Activity — Every word in the data below belongs in your copy, exactly as given; the pictures do not.

Working data —

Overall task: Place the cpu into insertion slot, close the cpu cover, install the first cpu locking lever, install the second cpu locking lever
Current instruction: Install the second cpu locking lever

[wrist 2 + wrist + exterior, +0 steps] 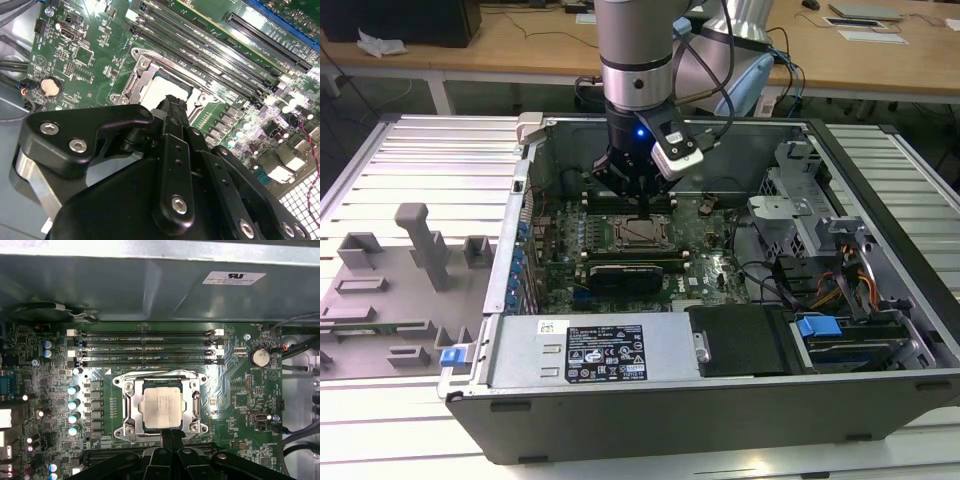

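An open computer case [740, 420] lies on a slatted metal table [420, 160]; grey fixtures [425, 245] stand beside it; a wooden desk [520, 45] runs behind.

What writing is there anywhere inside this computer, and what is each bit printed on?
Nothing here can be quoted as it reads.
Black label on the grey metal box, exterior view: print too small to read.
White sticker on the case wall, first wrist view: dark marks, too blurred to read.
The cpu: faint print on its top, too blurred to read.
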Controlling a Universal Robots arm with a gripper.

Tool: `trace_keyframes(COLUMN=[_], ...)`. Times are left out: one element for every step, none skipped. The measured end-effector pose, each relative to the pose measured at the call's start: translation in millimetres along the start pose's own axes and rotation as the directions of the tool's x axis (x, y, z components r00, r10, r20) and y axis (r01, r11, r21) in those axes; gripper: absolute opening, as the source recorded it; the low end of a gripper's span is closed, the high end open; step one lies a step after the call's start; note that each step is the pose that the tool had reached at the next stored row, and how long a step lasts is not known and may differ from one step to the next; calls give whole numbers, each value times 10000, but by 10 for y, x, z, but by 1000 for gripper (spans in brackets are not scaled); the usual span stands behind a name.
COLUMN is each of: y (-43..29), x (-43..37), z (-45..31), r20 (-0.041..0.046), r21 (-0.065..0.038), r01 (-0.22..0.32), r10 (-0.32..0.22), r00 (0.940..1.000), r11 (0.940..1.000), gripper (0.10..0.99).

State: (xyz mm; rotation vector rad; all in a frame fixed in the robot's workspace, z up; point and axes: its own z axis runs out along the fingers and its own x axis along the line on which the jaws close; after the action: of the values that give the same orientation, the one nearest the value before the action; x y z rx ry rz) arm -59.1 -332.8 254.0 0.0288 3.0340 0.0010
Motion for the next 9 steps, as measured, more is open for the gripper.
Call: trace_keyframes(y=[-1,-5,-7,-8,-9,-17,-28,-46,-65], x=[0,0,0,0,0,0,1,3,5], z=[0,-1,0,0,0,-1,-1,-1,-1], r20=[0,-1,1,0,0,-1,-1,0,0], r21=[1,1,0,1,1,1,1,0,0], r01=[0,2,1,1,-1,1,1,0,0], r10=[0,-2,-1,-1,1,-1,-1,0,0], r00=[10000,10000,10000,10000,10000,10000,10000,10000,10000], r11=[10000,10000,10000,10000,10000,10000,10000,10000,10000], gripper=[106,106,106,106,106,106,106,106,106])
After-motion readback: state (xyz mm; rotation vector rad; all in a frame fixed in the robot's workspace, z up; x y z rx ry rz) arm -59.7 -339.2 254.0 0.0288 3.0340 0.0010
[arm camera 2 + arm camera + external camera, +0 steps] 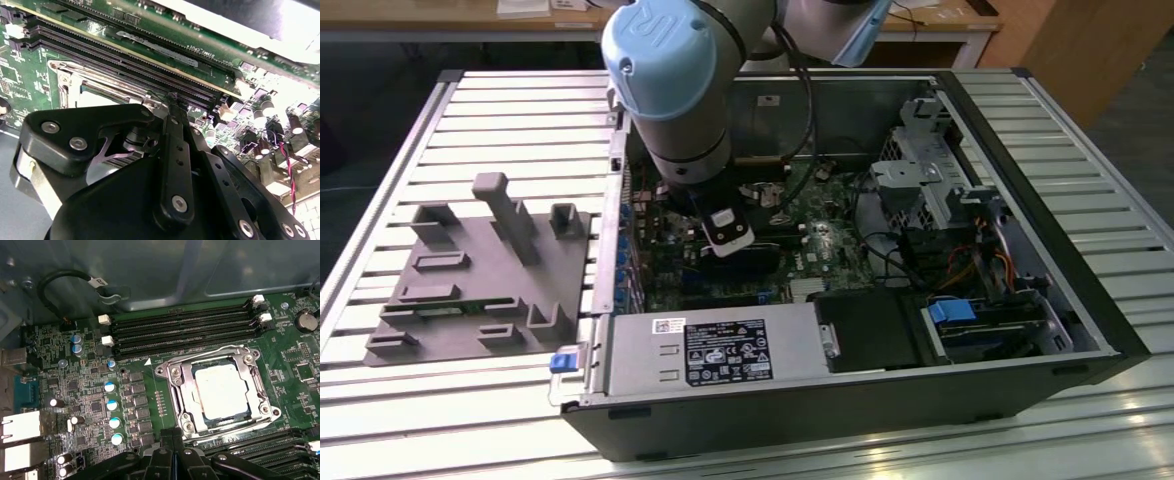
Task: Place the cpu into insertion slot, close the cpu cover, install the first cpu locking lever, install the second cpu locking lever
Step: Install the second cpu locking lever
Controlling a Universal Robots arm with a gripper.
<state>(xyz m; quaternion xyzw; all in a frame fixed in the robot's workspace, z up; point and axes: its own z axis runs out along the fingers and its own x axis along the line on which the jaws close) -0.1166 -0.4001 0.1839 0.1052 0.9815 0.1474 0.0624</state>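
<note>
In the first wrist view the cpu (220,390) lies flat in the insertion slot (167,371) on the green board, its pale metal top facing up. The silvery cpu cover (183,392) is folded down around it as a frame. Thin wire levers run along the frame's edges (210,353); I cannot tell whether they are latched. My gripper (172,442) is shut with nothing in it, hovering just off one side of the socket. In the second wrist view the gripper (171,100) has its tips right beside the socket frame (67,82). In the exterior view the gripper (724,250) reaches down inside the open computer case.
Long black memory slots (185,327) run beside the socket, with small capacitors (111,405) on another side. A black cable (55,280) loops at the case wall. A power supply (720,350) and drive cage (921,180) crowd the case; a grey fixture tray (480,270) sits outside.
</note>
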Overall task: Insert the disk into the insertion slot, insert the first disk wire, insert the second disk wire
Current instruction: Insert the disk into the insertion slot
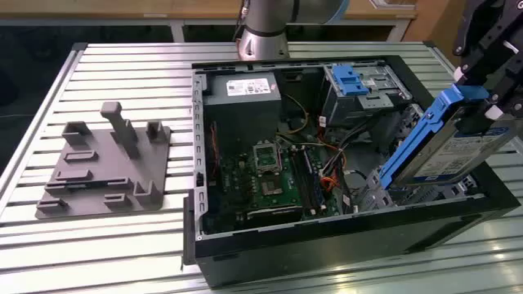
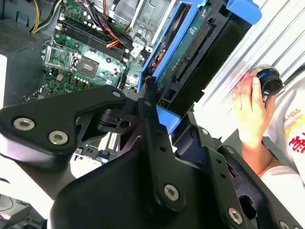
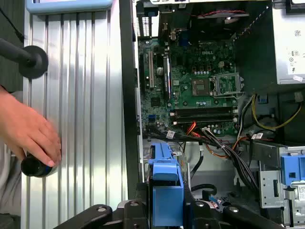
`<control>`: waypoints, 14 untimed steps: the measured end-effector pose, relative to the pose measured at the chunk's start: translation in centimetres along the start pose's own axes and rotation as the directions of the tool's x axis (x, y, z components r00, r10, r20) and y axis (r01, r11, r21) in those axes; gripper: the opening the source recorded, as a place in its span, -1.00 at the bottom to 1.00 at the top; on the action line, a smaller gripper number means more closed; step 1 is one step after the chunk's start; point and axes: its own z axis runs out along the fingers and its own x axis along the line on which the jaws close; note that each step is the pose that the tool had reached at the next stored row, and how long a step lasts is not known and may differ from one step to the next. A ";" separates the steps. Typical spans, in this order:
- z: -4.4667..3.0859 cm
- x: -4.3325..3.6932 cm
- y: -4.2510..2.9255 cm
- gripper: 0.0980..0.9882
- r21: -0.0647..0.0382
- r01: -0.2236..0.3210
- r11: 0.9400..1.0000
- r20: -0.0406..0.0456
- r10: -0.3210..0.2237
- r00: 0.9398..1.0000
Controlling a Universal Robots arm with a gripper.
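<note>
In the exterior view my gripper (image 1: 484, 101) is shut on the top end of the disk (image 1: 452, 156), a silver drive with a white label in a bright blue carrier. The disk hangs steeply tilted over the black computer case's corner on the exterior view's right. Its lower end is just above the insertion slot (image 1: 421, 195), a low grey metal bay partly hidden behind it. Both wrist views show the blue carrier (image 2: 167, 47) (image 3: 167, 188) clamped between my black fingers (image 2: 148, 102). Loose orange and black wires (image 1: 329, 179) lie inside the case beside the bay.
A taller metal cage with a blue latch (image 1: 354, 79) stands at the case's back. The motherboard (image 1: 274, 177) and power supply (image 1: 241, 92) fill the rest. A grey fixture plate (image 1: 106, 165) sits on the slatted table at the exterior view's left. A person's hand (image 3: 28, 133) rests beside the case.
</note>
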 end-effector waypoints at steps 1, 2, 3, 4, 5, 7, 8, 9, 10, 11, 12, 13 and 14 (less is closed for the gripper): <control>0.00 0.00 0.00 -0.40 0.000 0.000 1.000 0.000 0.000 1.000; 0.00 0.00 0.00 -0.40 0.000 0.000 1.000 0.000 0.000 1.000; 0.00 0.00 0.00 -0.40 0.000 0.000 1.000 0.000 0.000 1.000; 0.00 0.00 0.00 -0.40 0.000 0.000 1.000 0.000 0.000 1.000; 0.00 0.00 0.00 -0.40 0.000 0.000 1.000 0.000 0.000 1.000; 0.00 0.00 0.00 -0.40 0.000 0.000 1.000 0.000 0.000 1.000; 0.00 0.00 0.00 -0.40 0.000 0.000 1.000 0.000 0.000 1.000; 0.00 0.00 0.00 -0.40 0.000 0.000 1.000 0.000 0.000 1.000; 0.00 0.00 0.00 -0.40 0.000 0.000 1.000 0.000 0.000 1.000; 0.00 0.00 0.00 -0.40 0.000 0.000 1.000 0.000 0.000 1.000; 0.00 0.00 0.00 -0.40 0.000 0.000 1.000 0.000 0.000 1.000; 0.01 -0.01 0.00 -0.40 0.000 0.000 1.000 0.001 0.000 1.000; 0.02 -0.01 0.00 -0.40 0.000 0.000 1.000 0.002 0.000 1.000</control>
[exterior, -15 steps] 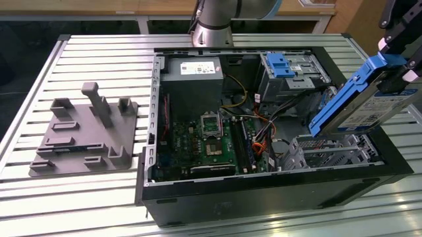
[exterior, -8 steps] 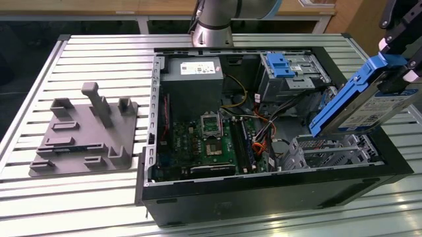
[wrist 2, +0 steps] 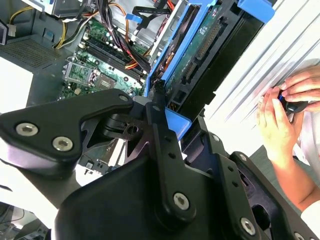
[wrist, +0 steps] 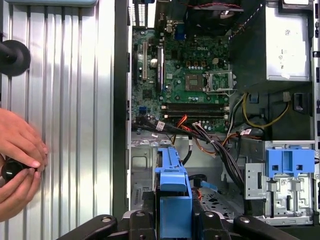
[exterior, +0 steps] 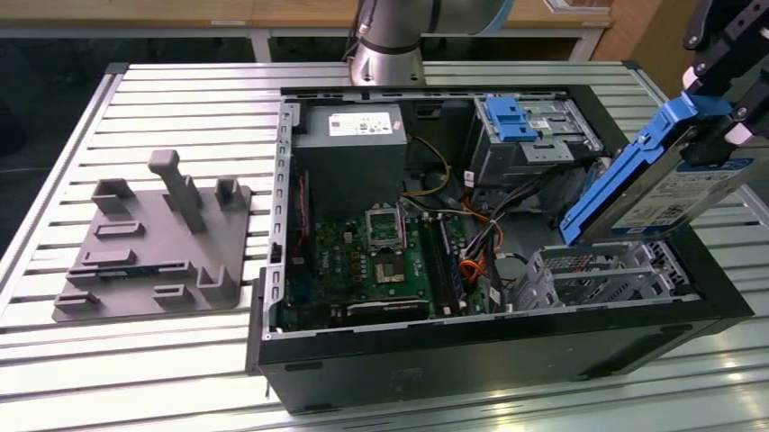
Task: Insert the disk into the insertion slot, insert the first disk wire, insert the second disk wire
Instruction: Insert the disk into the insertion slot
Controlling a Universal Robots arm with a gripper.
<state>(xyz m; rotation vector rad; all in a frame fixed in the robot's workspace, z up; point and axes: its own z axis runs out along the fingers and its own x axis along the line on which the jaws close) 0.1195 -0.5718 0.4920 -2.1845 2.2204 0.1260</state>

Exercise response —
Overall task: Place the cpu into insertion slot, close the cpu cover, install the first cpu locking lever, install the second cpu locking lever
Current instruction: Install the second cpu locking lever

[wrist 2 + wrist + exterior, +0 steps] 

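An open computer case [740, 420] lies on a slatted metal table [420, 160]; grey fixtures [425, 245] stand beside it; a wooden desk [520, 45] runs behind.

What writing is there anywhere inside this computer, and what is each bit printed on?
Nothing here can be quoted as it reads.
Black label on the grey metal box, exterior view: print too small to read.
White sticker on the case wall, first wrist view: dark marks, too blurred to read.
The cpu: faint print on its top, too blurred to read.
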Controlling a Universal Robots arm with a gripper.

Tool: `trace_keyframes(COLUMN=[_], ...)`. Times are left out: one element for every step, none skipped. The measured end-effector pose, each relative to the pose measured at the call's start: translation in millimetres along the start pose's own axes and rotation as the directions of the tool's x axis (x, y, z components r00, r10, r20) and y axis (r01, r11, r21) in those axes; gripper: absolute opening, as the source recorded it; the low end of a gripper's span is closed, the high end open; step one lies a step after the call's start; note that each step is the pose that the tool had reached at the next stored row, and how long a step lasts is not known and may differ from one step to the next; calls give whole numbers, each value times 10000, but by 10 for y, x, z, but by 1000 for gripper (spans in brackets are not scaled); the usual span stands behind a name.
COLUMN is each of: y (-43..29), x (-43..37), z (-45..31), r20 (-0.041..0.046), r21 (-0.065..0.038), r01 (-0.22..0.32), r10 (-0.32..0.22), r00 (0.940..1.000), r11 (0.940..1.000), gripper (0.10..0.99).

State: (xyz mm; rotation vector rad; all in a frame fixed in the robot's workspace, z up; point and axes: its own z axis runs out along the fingers and its own x axis along the line on which the jaws close; after the action: of the values that give the same orientation, the one nearest the value before the action; x y z rx ry rz) arm -59.1 -332.8 254.0 0.0288 3.0340 0.0010
Motion for the next 9 steps, as measured, more is open for the gripper.
Call: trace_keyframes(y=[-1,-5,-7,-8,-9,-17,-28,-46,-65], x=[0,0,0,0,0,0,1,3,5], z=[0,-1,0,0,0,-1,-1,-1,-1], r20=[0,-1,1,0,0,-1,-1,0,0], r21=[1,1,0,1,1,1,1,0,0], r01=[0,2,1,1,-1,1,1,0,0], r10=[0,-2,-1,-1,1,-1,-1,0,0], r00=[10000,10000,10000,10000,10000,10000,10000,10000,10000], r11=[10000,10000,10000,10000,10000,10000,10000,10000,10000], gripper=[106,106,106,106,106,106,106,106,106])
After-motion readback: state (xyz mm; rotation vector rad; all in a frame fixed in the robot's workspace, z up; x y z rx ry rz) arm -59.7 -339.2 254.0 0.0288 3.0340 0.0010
[arm camera 2 + arm camera + external camera, +0 steps] 
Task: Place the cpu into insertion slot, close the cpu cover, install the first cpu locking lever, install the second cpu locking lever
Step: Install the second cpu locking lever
Controlling a Universal Robots arm with a gripper.
<state>(xyz m; quaternion xyzw; all in a frame fixed in the robot's workspace, z up; point and axes: its own z axis runs out along the fingers and its own x axis along the line on which the jaws close) -0.1166 -0.4001 0.1839 0.1052 0.9815 0.1474 0.0624</state>
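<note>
In the first wrist view the cpu (220,390) lies flat in the insertion slot (167,371) on the green board, its pale metal top facing up. The silvery cpu cover (183,392) is folded down around it as a frame. Thin wire levers run along the frame's edges (210,353); I cannot tell whether they are latched. My gripper (172,442) is shut with nothing in it, hovering just off one side of the socket. In the second wrist view the gripper (171,100) has its tips right beside the socket frame (67,82). In the exterior view the gripper (724,250) reaches down inside the open computer case.
Long black memory slots (185,327) run beside the socket, with small capacitors (111,405) on another side. A black cable (55,280) loops at the case wall. A power supply (720,350) and drive cage (921,180) crowd the case; a grey fixture tray (480,270) sits outside.
</note>
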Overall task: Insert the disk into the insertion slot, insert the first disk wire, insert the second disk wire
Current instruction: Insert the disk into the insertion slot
`<control>`: waypoints, 14 untimed steps: the measured end-effector pose, relative to the pose measured at the chunk's start: translation in centimetres along the start pose's own axes and rotation as the directions of the tool's x axis (x, y, z components r00, r10, r20) and y axis (r01, r11, r21) in those axes; gripper: the opening the source recorded, as a place in its span, -1.00 at the bottom to 1.00 at the top; on the action line, a smaller gripper number means more closed; step 1 is one step after the chunk's start; point and axes: its own z axis runs out along the fingers and its own x axis along the line on which the jaws close; note that each step is the pose that the tool had reached at the next stored row, and how long a step lasts is not known and may differ from one step to the next. A ";" separates the steps. Typical spans, in this order:
- z: -4.4667..3.0859 cm
- x: -4.3325..3.6932 cm
- y: -4.2510..2.9255 cm
- gripper: 0.0980..0.9882
- r21: -0.0647..0.0382
- r01: -0.2236..0.3210
- r11: 0.9400..1.0000
- r20: -0.0406..0.0456
- r10: -0.3210..0.2237
- r00: 0.9398..1.0000
Controlling a Universal Robots arm with a gripper.
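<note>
In the exterior view my gripper (image 1: 484, 101) is shut on the top end of the disk (image 1: 452, 156), a silver drive with a white label in a bright blue carrier. The disk hangs steeply tilted over the black computer case's corner on the exterior view's right. Its lower end is just above the insertion slot (image 1: 421, 195), a low grey metal bay partly hidden behind it. Both wrist views show the blue carrier (image 2: 167, 47) (image 3: 167, 188) clamped between my black fingers (image 2: 148, 102). Loose orange and black wires (image 1: 329, 179) lie inside the case beside the bay.
A taller metal cage with a blue latch (image 1: 354, 79) stands at the case's back. The motherboard (image 1: 274, 177) and power supply (image 1: 241, 92) fill the rest. A grey fixture plate (image 1: 106, 165) sits on the slatted table at the exterior view's left. A person's hand (image 3: 28, 133) rests beside the case.
</note>
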 end-effector waypoints at steps 1, 2, 3, 4, 5, 7, 8, 9, 10, 11, 12, 13 and 14 (less is closed for the gripper): <control>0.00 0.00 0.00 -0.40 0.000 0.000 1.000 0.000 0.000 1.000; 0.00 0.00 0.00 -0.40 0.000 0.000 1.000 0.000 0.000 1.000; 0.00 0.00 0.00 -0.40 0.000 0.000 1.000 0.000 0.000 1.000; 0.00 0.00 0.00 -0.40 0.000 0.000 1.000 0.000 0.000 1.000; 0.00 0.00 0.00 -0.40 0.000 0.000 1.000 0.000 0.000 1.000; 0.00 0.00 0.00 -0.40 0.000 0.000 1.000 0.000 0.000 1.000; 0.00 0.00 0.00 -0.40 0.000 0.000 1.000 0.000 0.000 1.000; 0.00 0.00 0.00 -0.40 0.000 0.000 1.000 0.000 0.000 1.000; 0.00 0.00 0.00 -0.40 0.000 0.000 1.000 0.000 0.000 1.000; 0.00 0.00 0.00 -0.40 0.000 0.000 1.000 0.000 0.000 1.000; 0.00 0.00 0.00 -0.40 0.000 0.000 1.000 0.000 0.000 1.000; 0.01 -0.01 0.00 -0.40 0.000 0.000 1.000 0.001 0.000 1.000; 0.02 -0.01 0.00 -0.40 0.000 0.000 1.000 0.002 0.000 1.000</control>
[exterior, -15 steps] 
[exterior, -8 steps] 
[wrist 2, +0 steps] 
[wrist, +0 steps] 
[exterior, +0 steps] 
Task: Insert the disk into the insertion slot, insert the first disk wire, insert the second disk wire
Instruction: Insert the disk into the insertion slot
Controlling a Universal Robots arm with a gripper.
<state>(xyz m; rotation vector rad; all in a frame fixed in the robot's workspace, z up; point and axes: its own z axis runs out along the fingers and its own x axis along the line on which the jaws close) 0.1195 -0.5718 0.4920 -2.1845 2.2204 0.1260</state>

Work on the answer has been completed.